Action item: What you return must be every line from the beginning of the data through the line holding "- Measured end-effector", unchanged.

********

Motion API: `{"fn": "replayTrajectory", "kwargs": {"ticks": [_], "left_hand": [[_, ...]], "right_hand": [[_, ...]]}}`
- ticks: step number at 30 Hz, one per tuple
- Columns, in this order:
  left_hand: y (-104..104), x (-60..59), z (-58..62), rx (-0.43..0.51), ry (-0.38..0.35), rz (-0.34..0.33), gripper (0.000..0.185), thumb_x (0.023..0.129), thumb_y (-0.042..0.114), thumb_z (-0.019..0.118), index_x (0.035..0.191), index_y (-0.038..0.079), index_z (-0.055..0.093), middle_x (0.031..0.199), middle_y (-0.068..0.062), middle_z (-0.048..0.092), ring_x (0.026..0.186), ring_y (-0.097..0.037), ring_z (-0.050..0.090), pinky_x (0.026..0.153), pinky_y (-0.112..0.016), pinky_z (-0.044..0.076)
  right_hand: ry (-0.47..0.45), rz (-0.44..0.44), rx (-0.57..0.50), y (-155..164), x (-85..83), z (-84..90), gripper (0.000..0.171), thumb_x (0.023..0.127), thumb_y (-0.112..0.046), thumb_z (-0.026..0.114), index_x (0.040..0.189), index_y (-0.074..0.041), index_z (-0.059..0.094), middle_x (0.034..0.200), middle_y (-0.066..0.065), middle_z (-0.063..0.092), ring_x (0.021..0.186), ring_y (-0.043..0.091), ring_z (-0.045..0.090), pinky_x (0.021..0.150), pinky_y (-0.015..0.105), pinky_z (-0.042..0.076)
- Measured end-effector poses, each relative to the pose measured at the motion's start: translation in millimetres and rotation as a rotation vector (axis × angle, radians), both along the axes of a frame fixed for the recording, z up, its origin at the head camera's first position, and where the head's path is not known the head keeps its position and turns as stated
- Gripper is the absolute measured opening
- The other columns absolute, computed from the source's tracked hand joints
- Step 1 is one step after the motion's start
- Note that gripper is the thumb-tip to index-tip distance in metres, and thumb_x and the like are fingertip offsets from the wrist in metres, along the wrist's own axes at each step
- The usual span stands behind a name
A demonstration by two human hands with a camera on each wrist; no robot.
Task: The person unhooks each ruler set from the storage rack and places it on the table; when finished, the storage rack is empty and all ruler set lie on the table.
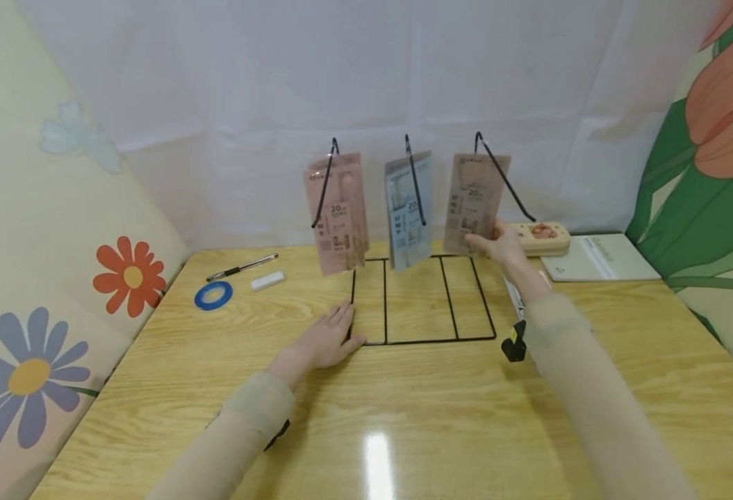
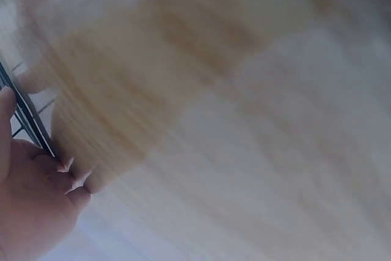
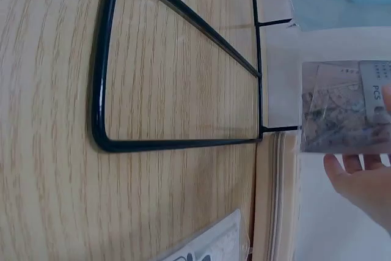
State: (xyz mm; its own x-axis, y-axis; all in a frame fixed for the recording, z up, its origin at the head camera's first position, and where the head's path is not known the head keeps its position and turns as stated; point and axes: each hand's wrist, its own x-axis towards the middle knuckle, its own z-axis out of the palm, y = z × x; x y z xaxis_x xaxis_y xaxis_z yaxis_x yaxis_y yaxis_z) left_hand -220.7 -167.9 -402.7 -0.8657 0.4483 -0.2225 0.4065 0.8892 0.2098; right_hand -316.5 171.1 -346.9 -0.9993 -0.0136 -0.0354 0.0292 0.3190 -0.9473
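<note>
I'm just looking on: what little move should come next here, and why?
Perhaps the right hand should gently loosen its hold on the brownish packet, to test whether it hangs alone: its top is up near the right hook, whose arm crosses in front. The left hand, touching the wire rack's base, could steady things. Whether the hook threads the packet is too small to tell.

- One black wire rack (image 1: 429,342)
- Three black hooks (image 1: 505,178)
- At least two pink packs (image 1: 336,219)
- At least two blue packs (image 1: 411,208)
- One grey-brown pack (image 1: 471,205) showing
- One white packet (image 3: 214,241), partly hidden
- One pen (image 1: 242,267)
- One blue tape roll (image 1: 213,306)
- One white eraser (image 1: 268,280)
- One cream pencil case (image 1: 529,240)
- One notebook (image 1: 619,258)
- One left hand (image 1: 325,340), one right hand (image 1: 506,250)
</note>
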Motion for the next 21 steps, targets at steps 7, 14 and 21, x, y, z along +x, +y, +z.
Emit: {"fn": "replayTrajectory", "kwargs": {"ticks": [7, 14, 21], "left_hand": [[-1.0, 0.2, -1.1, 0.015, 0.007, -0.004, 0.071, 0.101, 0.041, 0.036, 0.148, -0.007, 0.013, 0.156, -0.024, 0.008, 0.145, -0.037, 0.008, 0.119, -0.050, 0.013], [-0.8, 0.1, 0.8, 0.018, 0.015, -0.014, 0.071, 0.101, 0.041, 0.036, 0.147, -0.008, 0.013, 0.156, -0.024, 0.008, 0.145, -0.038, 0.009, 0.118, -0.051, 0.014], [-1.7, -0.2, -0.9, 0.010, 0.011, -0.009, 0.071, 0.101, 0.042, 0.035, 0.148, -0.007, 0.013, 0.156, -0.024, 0.008, 0.145, -0.038, 0.009, 0.118, -0.051, 0.013]], "right_hand": [[0.068, 0.018, 0.070, -2.3, 3.3, -3.9, 0.042, 0.095, -0.018, 0.056, 0.127, 0.008, 0.051, 0.131, 0.026, 0.053, 0.122, 0.035, 0.050, 0.104, 0.045, 0.042], [0.100, 0.098, 0.077, 4.9, 28.8, -2.7, 0.040, 0.095, -0.019, 0.056, 0.124, 0.010, 0.053, 0.130, 0.027, 0.054, 0.121, 0.036, 0.052, 0.101, 0.045, 0.046], [0.004, 0.134, 0.053, 13.4, 76.4, -1.8, 0.051, 0.093, -0.029, 0.059, 0.130, 0.005, 0.050, 0.128, 0.024, 0.056, 0.115, 0.028, 0.060, 0.099, 0.037, 0.048]]}}
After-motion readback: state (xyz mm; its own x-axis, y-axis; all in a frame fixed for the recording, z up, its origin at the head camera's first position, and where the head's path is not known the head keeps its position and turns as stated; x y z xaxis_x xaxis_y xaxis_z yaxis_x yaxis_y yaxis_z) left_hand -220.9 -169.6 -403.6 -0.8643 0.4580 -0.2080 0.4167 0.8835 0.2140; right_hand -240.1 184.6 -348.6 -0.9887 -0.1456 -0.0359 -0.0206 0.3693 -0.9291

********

Result of the task:
Motion API: `{"fn": "replayTrajectory", "kwargs": {"ticks": [_], "left_hand": [[_, ...]], "right_hand": [[_, ...]]}}`
- ticks: step number at 30 Hz, one per tuple
- Columns, in this order:
  left_hand: y (-104..104), x (-60..59), z (-58..62), rx (-0.43..0.51), ry (-0.38..0.35), rz (-0.34..0.33), gripper (0.000..0.185), thumb_x (0.023..0.129), thumb_y (-0.042..0.114), thumb_z (-0.019..0.118), index_x (0.035..0.191), index_y (-0.038..0.079), index_z (-0.055..0.093), middle_x (0.031..0.199), middle_y (-0.068..0.062), middle_z (-0.048..0.092), ring_x (0.026..0.186), ring_y (-0.097..0.037), ring_z (-0.050..0.090), pinky_x (0.026..0.153), pinky_y (-0.112..0.016), pinky_z (-0.044..0.076)
  right_hand: ry (-0.47..0.45), rz (-0.44..0.44), rx (-0.57..0.50), y (-155..164), x (-85..83), z (-84..90), gripper (0.000..0.171), thumb_x (0.023..0.127), thumb_y (-0.112..0.046), thumb_z (-0.026..0.114), index_x (0.040..0.189), index_y (-0.074..0.041), index_z (-0.059..0.094), middle_x (0.034..0.200), middle_y (-0.066..0.065), middle_z (-0.063..0.092), ring_x (0.021..0.186), ring_y (-0.043..0.091), ring_z (-0.045..0.090), pinky_x (0.021..0.150), pinky_y (-0.015..0.105), pinky_z (-0.042..0.076)
- Measured end-effector poses, each relative to the pose measured at the motion's start: translation in millimetres and rotation as a rotation vector (axis × angle, radians), both along the axes of a frame fixed for the recording, z up, its origin at the head camera's first position, and where the head's path is not known the head keeps its position and turns as stated

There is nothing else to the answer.